How does a passenger railroad company end up violating the Constitution?
Here’s a quick history lesson: The Federal Arbitration Act (FAA) was passed in 1925. It allows companies to force mandatory arbitration and bans class-action suits.
Amtrak’s new clause from January 2019 does just this. It prevents people from filing personal injury lawsuits against Amtrak, and it requires passengers to take their complaints to an arbitrator instead of going before a judge and jury. Once the arbitrator makes the decision, there is no way to appeal the ruling. It also prohibits passengers from joining a class action lawsuit against Amtrak.

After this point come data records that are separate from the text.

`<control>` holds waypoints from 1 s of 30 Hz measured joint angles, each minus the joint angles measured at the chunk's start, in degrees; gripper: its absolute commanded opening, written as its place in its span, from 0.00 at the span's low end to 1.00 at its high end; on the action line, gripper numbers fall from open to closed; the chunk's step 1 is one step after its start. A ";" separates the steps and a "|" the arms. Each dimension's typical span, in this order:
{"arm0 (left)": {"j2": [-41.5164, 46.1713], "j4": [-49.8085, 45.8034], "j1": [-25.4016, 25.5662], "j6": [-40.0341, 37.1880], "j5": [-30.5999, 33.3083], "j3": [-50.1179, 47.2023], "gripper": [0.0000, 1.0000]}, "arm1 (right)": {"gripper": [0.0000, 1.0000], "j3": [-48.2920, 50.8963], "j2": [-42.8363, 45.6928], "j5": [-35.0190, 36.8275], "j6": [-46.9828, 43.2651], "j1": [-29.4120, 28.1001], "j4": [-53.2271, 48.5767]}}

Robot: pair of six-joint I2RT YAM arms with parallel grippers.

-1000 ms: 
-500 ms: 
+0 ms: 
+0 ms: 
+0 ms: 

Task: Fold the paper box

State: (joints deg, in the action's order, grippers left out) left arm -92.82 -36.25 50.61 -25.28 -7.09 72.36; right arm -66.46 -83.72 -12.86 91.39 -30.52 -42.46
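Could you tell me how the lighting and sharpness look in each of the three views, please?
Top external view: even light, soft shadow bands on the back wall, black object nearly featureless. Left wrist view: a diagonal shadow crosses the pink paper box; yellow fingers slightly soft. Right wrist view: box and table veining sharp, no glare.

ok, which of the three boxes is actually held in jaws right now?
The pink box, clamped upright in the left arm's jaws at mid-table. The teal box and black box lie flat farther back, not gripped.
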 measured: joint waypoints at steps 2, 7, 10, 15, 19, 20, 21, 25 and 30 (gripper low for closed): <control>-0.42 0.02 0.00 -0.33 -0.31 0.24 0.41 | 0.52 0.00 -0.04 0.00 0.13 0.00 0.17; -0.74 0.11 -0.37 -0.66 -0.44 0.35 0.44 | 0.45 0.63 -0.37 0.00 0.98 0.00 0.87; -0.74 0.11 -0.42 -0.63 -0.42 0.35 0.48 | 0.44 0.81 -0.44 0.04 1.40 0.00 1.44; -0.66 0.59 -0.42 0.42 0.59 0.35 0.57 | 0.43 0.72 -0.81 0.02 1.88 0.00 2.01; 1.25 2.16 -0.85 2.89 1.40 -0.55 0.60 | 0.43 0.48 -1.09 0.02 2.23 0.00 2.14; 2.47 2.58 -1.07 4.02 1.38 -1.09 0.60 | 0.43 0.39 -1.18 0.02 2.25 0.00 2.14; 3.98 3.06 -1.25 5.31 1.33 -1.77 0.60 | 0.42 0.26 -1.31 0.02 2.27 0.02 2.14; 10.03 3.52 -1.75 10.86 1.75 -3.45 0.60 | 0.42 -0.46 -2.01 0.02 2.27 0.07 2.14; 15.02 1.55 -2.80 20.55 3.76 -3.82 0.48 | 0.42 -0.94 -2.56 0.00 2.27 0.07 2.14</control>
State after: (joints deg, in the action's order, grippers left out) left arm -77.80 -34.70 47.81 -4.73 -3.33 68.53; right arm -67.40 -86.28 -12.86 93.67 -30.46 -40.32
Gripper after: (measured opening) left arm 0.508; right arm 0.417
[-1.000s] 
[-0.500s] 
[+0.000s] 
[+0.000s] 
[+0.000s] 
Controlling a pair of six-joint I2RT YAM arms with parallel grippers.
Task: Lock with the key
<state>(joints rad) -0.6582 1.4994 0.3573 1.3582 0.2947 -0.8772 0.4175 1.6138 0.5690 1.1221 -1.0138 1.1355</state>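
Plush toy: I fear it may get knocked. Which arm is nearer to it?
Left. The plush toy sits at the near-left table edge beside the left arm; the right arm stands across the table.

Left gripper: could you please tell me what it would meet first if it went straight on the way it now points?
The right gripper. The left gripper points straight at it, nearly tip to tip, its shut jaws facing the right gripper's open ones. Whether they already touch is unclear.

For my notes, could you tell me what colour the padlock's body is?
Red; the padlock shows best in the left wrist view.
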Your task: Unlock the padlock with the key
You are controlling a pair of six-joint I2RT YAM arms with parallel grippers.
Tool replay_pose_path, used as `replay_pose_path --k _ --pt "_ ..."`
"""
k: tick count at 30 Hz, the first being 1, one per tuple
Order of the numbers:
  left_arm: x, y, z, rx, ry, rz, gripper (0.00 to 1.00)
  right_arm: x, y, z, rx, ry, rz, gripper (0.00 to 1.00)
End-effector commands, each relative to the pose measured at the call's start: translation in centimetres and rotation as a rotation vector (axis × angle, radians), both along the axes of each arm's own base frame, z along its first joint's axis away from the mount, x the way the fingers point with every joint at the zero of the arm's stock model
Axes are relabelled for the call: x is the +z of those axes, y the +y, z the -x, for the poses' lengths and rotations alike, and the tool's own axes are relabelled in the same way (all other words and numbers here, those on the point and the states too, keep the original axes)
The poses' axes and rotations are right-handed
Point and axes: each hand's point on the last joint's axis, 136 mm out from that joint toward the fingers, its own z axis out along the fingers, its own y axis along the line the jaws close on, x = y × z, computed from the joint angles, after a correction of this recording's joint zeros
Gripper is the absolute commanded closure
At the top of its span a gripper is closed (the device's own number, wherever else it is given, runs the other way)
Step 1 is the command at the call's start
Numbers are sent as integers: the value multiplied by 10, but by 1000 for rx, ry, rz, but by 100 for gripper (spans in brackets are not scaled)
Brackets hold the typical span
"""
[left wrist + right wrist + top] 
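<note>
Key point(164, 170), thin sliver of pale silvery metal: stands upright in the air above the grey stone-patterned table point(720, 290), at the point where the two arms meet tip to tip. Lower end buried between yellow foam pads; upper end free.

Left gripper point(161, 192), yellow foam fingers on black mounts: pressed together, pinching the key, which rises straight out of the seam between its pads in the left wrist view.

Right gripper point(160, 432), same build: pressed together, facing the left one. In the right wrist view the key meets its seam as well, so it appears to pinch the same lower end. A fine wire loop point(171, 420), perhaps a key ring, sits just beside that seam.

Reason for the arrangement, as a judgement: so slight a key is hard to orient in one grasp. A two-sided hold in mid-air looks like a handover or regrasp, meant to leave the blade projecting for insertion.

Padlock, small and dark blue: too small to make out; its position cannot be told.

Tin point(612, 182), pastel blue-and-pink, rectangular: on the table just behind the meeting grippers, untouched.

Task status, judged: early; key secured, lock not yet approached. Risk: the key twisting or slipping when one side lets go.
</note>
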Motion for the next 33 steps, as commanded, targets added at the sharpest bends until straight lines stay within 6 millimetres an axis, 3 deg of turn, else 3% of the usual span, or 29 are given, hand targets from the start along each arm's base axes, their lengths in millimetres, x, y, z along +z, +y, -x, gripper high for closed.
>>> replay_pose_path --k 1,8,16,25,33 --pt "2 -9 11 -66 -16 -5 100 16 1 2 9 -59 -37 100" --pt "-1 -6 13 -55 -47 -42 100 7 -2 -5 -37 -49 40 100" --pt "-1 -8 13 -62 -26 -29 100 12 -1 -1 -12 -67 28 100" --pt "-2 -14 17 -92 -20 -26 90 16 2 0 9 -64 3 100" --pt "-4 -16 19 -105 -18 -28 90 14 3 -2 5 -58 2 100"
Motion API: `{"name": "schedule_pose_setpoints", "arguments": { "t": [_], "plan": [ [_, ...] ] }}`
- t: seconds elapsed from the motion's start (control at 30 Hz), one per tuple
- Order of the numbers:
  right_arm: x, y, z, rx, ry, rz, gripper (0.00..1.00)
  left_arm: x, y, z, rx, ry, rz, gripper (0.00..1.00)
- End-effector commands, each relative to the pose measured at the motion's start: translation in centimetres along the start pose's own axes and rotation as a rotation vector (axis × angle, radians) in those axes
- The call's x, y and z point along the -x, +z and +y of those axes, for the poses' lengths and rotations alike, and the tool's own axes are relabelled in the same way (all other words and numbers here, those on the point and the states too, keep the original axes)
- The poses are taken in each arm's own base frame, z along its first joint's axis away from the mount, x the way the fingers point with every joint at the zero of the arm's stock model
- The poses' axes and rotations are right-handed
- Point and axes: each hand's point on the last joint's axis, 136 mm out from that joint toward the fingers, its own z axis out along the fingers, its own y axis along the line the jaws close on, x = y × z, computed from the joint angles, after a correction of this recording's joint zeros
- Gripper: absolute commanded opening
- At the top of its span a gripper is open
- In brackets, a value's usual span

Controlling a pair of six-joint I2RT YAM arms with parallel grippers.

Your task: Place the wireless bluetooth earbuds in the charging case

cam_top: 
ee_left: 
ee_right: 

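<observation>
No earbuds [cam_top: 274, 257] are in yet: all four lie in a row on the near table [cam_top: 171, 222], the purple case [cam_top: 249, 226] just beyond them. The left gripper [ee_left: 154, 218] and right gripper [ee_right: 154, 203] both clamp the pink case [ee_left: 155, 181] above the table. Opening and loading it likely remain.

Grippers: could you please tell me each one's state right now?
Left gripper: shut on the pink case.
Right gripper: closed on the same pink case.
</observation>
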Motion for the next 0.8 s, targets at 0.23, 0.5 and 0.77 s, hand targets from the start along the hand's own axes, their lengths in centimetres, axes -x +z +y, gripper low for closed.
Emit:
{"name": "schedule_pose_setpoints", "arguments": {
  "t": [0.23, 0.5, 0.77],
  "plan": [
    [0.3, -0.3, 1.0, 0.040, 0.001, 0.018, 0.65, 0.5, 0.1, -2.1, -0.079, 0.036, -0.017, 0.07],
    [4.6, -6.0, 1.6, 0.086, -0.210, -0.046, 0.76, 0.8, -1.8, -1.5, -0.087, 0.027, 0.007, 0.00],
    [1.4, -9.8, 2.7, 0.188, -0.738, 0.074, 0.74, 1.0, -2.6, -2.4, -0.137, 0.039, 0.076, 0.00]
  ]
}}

You’ll find similar clauses in credit card contracts, insurance contracts and more. Arbitration is popular among corporate defendants, and it’s not hard to see why. Vox investigative reporters found that just 1.8% of plaintiffs were awarded monetary damages.
(Some states have tried to protect consumers by fighting against arbitration agreements like this, but the Federal Arbitration Act often overrides these laws.)
Amtrak’s arbitration clause was revised shortly after the 2015 derailment in Philadelphia. That accident resulted in eight deaths and hundreds of injuries. The train was traveling at nearly double the speed limit before it went off track. A $265 million court settlement was awarded to the victims. There is a statutory cap of $295 million on damages that Amtrak can face from a single accident. Despite the cap, Amtrak wishes to avoid being held liable for its negligence at all.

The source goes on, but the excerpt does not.